The above chews are an example of something that might work for your little dog. You’re going to want to experiment to see what your dog likes.

It’s also quite possible that your dog won’t chew, no matter what you try. That’s okay. That just means that brushing is all that much more important.

At least once per year your little dog is going to get a physical exam by your veterinarian. They may recommend a dental cleaning in order to clean up all the issues in your little one’s mouth. If they end up removing teeth during that dental cleaning, understand that it’s in your dog’s best interests. Loose teeth are painful and don’t do a thing in your dog’s mouth other than cause problems.

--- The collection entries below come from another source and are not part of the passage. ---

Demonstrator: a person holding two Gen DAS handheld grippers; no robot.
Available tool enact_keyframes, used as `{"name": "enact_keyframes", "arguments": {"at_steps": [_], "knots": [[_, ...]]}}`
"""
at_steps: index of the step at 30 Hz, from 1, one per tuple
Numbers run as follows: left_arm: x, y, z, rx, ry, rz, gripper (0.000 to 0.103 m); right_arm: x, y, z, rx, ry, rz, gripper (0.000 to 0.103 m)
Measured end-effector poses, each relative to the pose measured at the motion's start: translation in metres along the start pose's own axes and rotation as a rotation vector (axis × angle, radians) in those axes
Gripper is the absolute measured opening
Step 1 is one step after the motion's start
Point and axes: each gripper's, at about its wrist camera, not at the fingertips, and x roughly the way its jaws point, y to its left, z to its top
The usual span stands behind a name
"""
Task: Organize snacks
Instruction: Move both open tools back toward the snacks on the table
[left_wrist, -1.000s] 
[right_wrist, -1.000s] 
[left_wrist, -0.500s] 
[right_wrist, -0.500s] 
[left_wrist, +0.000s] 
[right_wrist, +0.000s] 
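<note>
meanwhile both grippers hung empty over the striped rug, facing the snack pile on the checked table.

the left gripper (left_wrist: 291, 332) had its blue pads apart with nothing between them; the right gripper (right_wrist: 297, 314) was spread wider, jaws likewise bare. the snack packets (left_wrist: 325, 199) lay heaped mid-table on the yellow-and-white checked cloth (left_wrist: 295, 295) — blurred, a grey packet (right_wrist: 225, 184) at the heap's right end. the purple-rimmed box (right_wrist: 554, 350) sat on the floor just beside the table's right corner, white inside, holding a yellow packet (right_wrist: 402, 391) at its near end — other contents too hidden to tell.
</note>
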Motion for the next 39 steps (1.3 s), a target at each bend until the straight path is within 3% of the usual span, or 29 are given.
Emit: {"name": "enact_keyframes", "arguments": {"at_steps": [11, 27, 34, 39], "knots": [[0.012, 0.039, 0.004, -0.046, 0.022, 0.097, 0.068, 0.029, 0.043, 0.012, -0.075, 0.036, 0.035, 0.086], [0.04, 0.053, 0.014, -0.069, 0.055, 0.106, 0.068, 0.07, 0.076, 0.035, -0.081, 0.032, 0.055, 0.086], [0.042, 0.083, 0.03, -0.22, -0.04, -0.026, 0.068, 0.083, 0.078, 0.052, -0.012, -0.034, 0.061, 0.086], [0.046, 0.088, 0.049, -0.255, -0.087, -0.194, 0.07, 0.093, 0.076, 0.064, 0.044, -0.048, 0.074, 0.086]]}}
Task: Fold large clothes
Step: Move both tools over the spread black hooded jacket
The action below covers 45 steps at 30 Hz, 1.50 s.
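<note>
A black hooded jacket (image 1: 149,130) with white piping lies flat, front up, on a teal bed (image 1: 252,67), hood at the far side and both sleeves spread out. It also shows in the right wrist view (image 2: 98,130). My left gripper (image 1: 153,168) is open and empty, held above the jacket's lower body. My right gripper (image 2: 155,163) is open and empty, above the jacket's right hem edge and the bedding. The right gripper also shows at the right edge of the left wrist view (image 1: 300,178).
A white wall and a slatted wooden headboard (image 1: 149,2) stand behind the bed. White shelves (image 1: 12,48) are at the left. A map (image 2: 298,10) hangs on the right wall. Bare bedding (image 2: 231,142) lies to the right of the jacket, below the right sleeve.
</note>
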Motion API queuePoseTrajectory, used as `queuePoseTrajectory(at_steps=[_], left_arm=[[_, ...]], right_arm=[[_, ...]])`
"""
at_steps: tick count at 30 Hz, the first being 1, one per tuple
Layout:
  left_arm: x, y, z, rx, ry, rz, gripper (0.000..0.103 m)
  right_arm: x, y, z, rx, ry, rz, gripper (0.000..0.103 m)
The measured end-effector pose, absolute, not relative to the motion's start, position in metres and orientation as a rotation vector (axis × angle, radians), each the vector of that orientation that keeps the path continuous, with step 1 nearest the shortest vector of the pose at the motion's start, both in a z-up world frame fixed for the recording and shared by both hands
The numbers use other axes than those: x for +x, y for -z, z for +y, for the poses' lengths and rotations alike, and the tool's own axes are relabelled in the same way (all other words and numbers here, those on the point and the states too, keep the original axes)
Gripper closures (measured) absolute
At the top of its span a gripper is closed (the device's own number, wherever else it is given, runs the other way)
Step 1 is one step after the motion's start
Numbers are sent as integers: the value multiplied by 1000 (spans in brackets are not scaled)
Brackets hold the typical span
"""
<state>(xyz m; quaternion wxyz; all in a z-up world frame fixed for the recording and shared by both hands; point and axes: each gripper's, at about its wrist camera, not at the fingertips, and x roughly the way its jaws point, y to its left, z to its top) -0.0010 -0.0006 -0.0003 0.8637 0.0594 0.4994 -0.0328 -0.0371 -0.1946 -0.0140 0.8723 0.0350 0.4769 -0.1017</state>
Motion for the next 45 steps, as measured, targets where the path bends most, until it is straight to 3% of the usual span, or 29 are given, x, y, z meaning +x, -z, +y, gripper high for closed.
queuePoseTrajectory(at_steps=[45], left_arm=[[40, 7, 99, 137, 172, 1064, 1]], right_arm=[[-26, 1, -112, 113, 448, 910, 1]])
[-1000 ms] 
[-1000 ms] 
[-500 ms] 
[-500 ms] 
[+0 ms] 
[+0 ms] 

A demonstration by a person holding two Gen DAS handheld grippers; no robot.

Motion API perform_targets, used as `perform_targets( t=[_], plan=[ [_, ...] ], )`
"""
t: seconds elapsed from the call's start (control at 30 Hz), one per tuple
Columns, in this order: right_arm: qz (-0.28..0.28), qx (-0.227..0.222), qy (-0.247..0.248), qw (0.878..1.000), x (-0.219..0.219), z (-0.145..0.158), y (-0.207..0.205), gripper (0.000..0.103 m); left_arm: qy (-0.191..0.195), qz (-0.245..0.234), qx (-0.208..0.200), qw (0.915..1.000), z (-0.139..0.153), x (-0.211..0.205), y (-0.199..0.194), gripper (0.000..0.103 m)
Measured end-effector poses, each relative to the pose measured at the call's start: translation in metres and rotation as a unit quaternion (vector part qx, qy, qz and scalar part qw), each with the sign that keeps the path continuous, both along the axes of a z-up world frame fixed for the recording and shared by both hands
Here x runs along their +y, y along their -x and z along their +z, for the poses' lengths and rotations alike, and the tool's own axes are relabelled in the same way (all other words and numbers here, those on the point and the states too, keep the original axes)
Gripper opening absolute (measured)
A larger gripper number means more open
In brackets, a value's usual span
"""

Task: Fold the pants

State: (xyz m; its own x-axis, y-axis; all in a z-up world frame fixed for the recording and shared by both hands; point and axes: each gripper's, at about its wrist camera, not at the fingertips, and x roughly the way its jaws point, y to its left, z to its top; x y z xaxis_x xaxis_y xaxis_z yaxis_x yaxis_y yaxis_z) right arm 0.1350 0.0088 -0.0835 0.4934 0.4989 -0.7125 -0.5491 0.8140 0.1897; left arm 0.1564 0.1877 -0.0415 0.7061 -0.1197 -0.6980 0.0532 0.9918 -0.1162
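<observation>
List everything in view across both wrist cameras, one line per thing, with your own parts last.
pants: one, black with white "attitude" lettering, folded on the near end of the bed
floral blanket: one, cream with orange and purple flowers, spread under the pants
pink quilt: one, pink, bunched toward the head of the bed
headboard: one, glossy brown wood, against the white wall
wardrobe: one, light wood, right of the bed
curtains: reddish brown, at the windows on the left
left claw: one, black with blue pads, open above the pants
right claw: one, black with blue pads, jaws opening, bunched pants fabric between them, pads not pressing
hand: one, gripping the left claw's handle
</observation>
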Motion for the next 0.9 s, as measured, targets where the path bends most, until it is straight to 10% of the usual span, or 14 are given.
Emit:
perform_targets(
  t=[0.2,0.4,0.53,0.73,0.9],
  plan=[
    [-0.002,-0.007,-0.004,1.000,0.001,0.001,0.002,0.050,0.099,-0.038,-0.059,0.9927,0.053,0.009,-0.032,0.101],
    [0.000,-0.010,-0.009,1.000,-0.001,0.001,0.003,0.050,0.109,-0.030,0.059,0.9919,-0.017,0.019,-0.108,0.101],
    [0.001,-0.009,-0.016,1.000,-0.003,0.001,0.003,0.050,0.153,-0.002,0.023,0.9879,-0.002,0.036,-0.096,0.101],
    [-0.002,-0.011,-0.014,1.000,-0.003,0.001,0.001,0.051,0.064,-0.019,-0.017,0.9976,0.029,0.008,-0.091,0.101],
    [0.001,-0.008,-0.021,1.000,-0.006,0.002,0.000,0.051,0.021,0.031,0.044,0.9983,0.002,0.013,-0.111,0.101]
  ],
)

Regular Checkups At The Vet

You should be taking your little dog into the vet at least once per year for a good comprehensive checkup. At that time, it’s a very good idea to have them do the following:

  • Show you how bad (or good) your dog’s teeth are
  • Evaluate the overall body condition – overweight or not?
  • Check the heart for murmurs and the lungs for any breathing problems
  • Check bloodwork for heartworm disease as well as liver, kidney, etc

Now your vet is likely to check the teeth, heart, and weight as part of their routine exam. However, you need to know if there’s anything you can do better if you want your dog to live as long as possible. You and your vet are your dog’s health team and you work together to make that possible.